What are industrial shredders and what they are made for
What are industrial shredders?
Industrial shredders are useful machines for reducing the volume of bulky solid urban and industrial waste. Shredders play an important role within the recycling companies as they are able to treat a wide variety of waste materials such as, for example, scrap metal, aluminium, copper, brass but also materials such as plastic, paper, wood, tires and food waste.
Thanks to their usage versatility, industrial shredders are machines that are essential for recycling centres, landfills, car demolitions and all entities that work in the field of waste management and recycling.
The categories of industrial shredders
The great versatility of these equipment depends on the different components that make up them and which, based on the structure, are bound to the processing of certain materials.
There are four main drivers that must be taken into consideration in choosing the shredder according to its final usage:
- Nature of the processed material;
- The quantity of material that has to be treated;
- Size of the material required after the shredding;
- Presence or not of foreign material (that has not to be shredded);
- Structure of the shredder.
The nature of the material that will be shredded permits to divide the shredders according to their usage.

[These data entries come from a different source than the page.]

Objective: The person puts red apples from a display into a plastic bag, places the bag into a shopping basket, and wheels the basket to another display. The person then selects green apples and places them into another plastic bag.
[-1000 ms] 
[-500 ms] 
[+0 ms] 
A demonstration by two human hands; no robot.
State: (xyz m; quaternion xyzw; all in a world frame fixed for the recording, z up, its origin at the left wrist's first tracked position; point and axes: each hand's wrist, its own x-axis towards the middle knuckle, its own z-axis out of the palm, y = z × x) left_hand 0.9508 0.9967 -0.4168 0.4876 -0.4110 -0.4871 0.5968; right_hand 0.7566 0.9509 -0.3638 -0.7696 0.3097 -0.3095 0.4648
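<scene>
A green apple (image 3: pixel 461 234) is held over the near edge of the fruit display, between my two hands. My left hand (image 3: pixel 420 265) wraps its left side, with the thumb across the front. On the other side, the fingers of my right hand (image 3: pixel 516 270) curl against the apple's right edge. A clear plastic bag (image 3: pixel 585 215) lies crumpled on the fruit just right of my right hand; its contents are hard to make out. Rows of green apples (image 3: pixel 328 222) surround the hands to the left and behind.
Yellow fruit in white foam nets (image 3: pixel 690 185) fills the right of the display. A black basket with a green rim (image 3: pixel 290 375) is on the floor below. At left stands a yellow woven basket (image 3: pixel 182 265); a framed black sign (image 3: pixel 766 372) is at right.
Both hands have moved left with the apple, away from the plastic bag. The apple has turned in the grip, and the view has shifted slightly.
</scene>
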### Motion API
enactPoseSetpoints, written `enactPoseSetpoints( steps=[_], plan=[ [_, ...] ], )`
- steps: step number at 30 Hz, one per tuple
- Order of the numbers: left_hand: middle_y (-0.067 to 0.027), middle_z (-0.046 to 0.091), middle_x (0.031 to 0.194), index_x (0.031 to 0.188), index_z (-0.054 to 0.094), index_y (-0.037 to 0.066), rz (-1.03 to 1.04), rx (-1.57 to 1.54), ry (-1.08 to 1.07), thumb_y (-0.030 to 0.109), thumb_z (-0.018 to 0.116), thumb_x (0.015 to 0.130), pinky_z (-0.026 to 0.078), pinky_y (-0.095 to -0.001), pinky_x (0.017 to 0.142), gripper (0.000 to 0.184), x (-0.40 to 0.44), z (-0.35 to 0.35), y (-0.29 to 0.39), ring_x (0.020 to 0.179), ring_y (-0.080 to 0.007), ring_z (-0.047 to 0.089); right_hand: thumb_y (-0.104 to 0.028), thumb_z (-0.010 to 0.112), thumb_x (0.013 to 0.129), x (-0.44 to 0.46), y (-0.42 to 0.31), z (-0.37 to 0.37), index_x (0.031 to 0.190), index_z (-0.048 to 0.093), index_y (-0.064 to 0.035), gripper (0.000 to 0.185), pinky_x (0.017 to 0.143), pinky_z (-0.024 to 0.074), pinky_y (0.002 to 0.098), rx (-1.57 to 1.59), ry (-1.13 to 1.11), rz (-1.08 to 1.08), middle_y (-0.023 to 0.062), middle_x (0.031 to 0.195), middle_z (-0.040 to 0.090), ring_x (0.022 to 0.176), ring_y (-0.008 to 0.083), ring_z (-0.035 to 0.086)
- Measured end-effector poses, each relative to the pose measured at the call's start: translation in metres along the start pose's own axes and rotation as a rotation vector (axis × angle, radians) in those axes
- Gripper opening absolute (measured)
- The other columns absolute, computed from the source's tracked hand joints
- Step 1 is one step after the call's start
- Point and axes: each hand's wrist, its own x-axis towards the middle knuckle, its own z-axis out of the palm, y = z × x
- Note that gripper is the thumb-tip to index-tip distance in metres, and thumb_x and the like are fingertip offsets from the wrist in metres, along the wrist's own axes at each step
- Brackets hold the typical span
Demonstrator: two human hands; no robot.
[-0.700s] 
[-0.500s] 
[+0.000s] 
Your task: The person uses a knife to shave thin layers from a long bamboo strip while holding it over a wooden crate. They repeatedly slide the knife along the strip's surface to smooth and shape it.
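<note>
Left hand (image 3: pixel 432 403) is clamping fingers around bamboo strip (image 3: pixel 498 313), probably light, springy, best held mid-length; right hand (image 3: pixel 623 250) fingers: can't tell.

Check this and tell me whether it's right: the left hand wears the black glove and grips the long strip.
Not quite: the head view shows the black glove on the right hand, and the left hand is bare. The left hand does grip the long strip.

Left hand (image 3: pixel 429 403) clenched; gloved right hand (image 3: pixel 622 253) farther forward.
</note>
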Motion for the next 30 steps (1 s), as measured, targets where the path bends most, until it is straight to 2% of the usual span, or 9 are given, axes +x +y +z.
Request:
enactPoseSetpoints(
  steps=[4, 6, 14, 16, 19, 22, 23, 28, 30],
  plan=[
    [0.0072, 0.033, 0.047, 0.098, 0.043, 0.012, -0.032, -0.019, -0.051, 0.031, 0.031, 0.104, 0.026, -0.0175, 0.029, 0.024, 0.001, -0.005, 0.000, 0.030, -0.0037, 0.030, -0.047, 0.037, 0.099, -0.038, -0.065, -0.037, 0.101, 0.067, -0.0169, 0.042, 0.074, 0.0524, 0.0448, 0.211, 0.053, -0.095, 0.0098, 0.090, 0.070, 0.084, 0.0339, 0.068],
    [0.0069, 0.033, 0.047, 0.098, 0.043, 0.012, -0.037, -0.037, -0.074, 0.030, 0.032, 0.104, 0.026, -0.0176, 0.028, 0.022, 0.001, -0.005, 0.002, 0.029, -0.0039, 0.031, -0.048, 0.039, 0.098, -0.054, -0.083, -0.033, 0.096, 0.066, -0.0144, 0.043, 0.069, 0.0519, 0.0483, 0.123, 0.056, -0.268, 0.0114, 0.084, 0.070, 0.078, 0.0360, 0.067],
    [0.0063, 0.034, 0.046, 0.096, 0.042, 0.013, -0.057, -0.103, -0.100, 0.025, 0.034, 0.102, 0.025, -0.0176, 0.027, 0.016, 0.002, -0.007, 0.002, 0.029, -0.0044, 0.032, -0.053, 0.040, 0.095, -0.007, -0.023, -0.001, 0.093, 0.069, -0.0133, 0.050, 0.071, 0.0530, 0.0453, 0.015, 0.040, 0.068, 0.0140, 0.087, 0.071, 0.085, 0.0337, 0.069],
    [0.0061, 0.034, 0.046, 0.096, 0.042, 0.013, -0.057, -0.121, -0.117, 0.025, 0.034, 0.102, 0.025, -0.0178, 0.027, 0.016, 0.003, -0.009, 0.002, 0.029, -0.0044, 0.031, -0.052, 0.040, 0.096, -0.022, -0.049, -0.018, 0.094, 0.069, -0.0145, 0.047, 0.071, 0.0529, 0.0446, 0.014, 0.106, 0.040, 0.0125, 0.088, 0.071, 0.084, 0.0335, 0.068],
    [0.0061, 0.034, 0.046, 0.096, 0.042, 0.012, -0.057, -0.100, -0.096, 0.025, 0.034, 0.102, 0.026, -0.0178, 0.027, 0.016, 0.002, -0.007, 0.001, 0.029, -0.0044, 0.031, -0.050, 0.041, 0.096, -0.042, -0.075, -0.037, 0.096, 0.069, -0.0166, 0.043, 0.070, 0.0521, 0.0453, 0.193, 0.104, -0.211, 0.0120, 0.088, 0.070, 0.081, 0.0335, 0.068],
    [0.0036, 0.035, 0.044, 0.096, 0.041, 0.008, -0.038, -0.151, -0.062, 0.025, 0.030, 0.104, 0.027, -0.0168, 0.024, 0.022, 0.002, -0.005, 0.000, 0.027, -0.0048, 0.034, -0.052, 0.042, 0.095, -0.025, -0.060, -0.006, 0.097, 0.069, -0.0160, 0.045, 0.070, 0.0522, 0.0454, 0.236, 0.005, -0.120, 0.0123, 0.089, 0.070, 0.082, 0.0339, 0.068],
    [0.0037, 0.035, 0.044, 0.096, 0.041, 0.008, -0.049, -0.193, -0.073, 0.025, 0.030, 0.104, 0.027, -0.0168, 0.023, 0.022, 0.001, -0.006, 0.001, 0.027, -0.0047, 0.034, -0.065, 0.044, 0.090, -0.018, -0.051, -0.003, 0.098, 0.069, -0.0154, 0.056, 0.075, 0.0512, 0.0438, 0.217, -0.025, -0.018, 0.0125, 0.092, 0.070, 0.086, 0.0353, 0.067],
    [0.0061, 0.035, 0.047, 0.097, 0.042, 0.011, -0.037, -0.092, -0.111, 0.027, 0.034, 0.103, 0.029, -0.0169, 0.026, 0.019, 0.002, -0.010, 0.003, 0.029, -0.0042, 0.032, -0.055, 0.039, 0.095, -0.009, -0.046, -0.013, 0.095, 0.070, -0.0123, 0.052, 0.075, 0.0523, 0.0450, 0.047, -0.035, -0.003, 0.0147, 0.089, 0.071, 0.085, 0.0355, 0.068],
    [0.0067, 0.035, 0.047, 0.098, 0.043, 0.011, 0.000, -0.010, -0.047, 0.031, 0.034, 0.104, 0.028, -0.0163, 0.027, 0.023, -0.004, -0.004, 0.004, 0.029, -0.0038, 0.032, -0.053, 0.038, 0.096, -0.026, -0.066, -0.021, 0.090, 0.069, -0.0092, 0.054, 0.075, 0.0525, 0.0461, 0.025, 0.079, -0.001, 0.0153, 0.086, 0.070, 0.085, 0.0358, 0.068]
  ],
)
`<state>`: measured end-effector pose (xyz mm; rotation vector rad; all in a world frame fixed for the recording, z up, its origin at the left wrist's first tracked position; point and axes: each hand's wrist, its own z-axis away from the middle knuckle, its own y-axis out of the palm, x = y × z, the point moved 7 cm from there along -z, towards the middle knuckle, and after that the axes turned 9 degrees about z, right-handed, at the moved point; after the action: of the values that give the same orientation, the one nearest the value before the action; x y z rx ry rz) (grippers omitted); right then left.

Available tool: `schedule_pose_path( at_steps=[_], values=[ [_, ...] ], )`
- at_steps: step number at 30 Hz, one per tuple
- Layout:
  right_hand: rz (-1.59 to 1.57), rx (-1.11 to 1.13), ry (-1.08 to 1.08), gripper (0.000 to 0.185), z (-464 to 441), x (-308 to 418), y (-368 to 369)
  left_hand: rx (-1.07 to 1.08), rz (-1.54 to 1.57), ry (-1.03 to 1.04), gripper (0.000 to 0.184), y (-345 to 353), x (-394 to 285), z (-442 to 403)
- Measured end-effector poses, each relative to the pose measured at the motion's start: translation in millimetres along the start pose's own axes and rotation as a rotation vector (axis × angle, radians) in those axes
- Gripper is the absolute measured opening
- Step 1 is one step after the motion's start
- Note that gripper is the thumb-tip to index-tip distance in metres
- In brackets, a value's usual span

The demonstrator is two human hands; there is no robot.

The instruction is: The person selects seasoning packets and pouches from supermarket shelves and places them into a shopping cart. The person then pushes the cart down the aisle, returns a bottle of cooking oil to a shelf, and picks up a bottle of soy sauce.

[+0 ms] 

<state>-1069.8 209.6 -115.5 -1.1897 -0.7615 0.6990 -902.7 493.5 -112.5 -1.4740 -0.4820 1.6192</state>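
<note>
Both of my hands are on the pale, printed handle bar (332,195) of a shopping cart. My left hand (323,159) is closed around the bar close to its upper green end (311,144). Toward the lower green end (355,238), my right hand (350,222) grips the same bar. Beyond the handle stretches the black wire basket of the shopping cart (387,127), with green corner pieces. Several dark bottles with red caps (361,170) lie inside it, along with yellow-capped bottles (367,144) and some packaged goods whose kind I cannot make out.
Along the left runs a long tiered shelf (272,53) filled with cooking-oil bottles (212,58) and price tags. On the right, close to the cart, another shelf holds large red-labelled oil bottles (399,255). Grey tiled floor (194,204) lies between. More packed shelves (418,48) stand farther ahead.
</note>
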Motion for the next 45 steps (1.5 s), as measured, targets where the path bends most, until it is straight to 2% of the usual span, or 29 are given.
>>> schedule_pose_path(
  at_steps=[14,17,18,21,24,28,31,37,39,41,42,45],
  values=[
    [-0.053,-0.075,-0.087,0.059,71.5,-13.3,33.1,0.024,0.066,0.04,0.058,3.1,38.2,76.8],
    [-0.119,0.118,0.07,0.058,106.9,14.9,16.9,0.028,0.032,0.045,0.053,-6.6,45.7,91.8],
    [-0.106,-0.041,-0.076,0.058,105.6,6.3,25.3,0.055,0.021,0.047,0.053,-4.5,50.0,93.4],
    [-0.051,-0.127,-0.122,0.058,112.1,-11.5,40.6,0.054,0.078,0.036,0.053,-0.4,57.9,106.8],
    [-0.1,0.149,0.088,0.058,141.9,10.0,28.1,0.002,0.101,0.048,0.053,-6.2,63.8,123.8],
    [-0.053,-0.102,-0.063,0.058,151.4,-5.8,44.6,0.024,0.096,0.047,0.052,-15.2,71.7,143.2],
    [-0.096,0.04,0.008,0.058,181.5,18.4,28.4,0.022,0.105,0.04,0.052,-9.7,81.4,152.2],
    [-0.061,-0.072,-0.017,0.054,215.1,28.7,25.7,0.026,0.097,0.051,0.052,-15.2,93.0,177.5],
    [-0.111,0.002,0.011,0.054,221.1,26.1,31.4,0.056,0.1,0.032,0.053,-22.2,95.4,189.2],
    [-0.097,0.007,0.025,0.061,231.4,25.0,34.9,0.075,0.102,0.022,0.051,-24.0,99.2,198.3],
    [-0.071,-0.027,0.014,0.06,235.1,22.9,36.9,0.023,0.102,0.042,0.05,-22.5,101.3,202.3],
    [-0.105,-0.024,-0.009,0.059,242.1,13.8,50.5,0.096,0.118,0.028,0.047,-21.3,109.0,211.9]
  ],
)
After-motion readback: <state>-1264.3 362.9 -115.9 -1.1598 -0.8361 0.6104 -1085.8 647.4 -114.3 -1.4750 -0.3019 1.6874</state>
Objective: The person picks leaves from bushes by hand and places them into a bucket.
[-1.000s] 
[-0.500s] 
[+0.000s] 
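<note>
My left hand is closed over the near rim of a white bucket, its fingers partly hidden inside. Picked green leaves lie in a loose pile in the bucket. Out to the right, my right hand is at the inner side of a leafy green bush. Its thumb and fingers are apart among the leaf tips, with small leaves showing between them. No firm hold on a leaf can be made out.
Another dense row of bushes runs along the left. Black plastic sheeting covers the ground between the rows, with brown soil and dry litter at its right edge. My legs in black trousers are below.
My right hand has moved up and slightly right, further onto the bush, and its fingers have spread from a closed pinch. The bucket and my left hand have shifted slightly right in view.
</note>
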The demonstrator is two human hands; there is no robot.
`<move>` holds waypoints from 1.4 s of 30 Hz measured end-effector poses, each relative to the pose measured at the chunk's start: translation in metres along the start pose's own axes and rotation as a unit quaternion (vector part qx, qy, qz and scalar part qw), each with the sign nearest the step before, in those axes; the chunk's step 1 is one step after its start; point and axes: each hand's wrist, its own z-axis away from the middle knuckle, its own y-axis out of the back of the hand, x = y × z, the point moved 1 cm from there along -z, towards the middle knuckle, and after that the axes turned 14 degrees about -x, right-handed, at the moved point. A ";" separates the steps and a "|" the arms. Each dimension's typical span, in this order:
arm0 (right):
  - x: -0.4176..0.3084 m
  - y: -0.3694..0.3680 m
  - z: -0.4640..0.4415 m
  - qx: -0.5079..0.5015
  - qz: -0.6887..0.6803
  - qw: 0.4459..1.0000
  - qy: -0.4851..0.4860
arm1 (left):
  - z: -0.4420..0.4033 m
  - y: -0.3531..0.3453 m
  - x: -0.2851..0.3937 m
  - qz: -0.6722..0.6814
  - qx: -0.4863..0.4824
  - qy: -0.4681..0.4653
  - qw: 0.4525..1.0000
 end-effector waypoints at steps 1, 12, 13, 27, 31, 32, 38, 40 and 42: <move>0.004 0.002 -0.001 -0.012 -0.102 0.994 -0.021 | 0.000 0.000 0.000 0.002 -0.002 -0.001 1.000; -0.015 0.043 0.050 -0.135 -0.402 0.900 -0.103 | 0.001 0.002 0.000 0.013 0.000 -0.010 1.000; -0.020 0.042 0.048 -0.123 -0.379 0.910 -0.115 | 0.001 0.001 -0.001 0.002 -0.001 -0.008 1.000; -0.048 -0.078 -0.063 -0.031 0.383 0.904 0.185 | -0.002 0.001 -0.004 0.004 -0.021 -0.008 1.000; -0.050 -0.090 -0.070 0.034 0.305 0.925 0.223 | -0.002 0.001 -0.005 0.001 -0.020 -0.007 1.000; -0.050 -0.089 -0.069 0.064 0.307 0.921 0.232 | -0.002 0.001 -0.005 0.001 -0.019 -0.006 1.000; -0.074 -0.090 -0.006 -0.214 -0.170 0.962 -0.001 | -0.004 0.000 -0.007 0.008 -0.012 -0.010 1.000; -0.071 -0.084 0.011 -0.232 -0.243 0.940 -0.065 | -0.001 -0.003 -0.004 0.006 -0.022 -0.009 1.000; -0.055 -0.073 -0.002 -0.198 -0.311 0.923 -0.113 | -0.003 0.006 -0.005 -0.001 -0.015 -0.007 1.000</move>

A machine that will have to shred plastic will have a structure linked, for example, to the size, number of shafts and blades necessary for shredding, different from that of a shredder dedicated to crush wood. The features of each machine are based on the characteristics of the material that will have to be shredded.
Types of industrial shredders dedicated to the disposal of all types of urban and industrial waste produced by human activity can be identified.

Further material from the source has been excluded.